══ Data provided

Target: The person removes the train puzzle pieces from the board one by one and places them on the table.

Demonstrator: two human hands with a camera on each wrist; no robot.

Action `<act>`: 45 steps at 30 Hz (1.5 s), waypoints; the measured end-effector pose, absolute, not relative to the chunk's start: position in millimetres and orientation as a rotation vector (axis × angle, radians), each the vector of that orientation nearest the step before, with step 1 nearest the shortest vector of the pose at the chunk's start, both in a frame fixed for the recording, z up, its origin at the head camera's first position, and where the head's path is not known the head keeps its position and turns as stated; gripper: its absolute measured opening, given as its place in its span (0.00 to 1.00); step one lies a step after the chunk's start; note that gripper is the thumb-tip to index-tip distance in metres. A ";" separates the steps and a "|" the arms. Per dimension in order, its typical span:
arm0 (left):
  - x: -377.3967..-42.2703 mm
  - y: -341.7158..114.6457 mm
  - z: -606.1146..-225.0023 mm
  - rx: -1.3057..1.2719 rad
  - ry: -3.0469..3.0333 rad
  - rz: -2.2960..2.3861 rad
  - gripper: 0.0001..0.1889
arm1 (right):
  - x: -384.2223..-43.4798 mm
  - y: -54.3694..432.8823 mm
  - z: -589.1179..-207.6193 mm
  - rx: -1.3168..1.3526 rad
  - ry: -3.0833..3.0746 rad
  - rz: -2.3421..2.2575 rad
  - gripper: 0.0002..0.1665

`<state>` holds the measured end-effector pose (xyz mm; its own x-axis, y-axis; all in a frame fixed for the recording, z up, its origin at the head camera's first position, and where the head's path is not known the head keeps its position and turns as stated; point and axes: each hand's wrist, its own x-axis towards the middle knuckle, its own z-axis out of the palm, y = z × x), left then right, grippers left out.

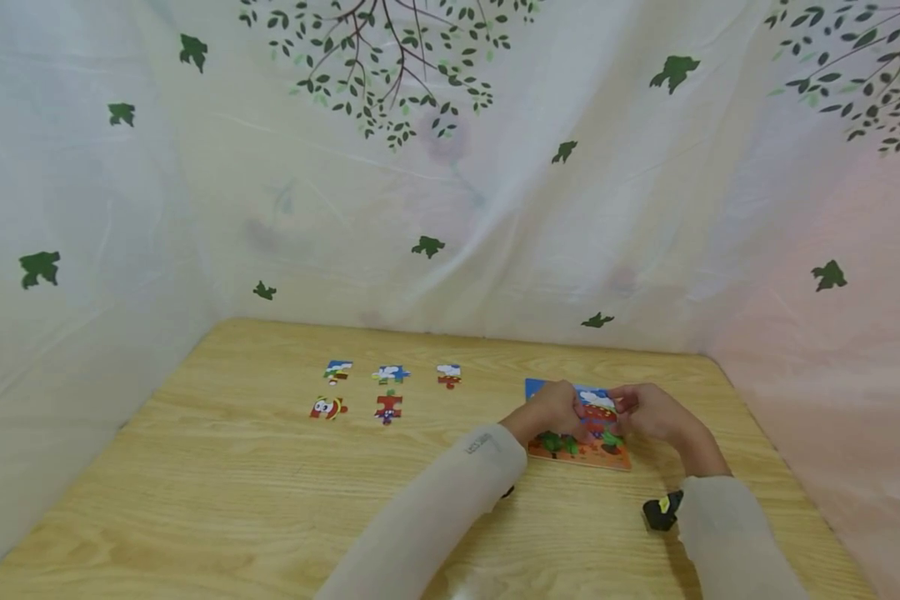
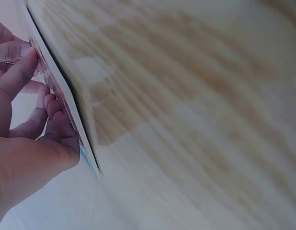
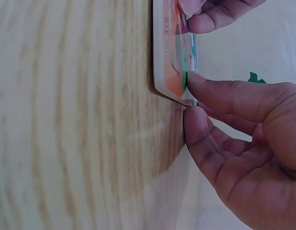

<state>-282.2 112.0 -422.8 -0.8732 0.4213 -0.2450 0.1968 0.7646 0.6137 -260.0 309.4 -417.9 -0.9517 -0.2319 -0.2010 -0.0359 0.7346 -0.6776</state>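
Observation:
A picture puzzle board (image 1: 588,454) with an orange lower part and blue sky lies on the table. My left hand (image 1: 558,406) reaches over its middle with bent fingers touching the picture; in the left wrist view its fingertips meet the board's surface. Whether they pinch a piece is hidden. At the board's right side, my right hand (image 1: 656,410) grips the edge. The right wrist view has the right thumb (image 3: 229,96) on the board's face and the index finger (image 3: 198,127) against its rim.
Left of the board, several loose pieces lie on the wooden table (image 1: 270,492): a cloud-and-red piece (image 1: 448,375), a blue one (image 1: 392,373), a red one (image 1: 388,407), a face piece (image 1: 327,407) and a corner piece (image 1: 337,370). A leaf-printed curtain (image 1: 345,250) surrounds the table.

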 end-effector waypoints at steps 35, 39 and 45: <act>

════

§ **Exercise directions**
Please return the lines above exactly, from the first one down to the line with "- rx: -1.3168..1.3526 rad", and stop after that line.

§ **Written response**
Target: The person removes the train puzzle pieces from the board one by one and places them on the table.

Demonstrator: two human hands with a camera on each wrist; no robot.

Action `<act>`: 45 steps at 30 Hz (1.5 s), waypoints; the measured end-effector pose, absolute, not relative to the chunk's start: position in millimetres and orientation as a rotation vector (axis × angle, radians), each the vector of that orientation nearest the step before, with step 1 nearest the shortest vector of the pose at the chunk's start, both in a frame fixed for the recording, z up, its origin at the head camera's first position, and where the head's path is not known the head keeps its position and turns as stated; gripper: its absolute measured opening, given as its place in its span (0.00 to 1.00); step one lies a step after the chunk's start; note that gripper is the thumb-tip to index-tip distance in metres. A ";" separates the steps and a "|" the arms. Per dimension in order, its typical span:
arm0 (left):
  - x: -377.3967..-42.2703 mm
  - y: -341.7158..114.6457 mm
  - z: -606.1146..-225.0023 mm
  - rx: -1.3057..1.2719 rad
  - ry: -3.0469..3.0333 rad
  - rz: -2.2960..2.3861 rad
  - gripper: 0.0001..0.1889
arm1 (right):
  - x: -384.2223..-43.4798 mm
  - y: -54.3694..432.8823 mm
  - z: -589.1179..-207.6193 mm
  - rx: -1.3168..1.3526 rad

That completes the response.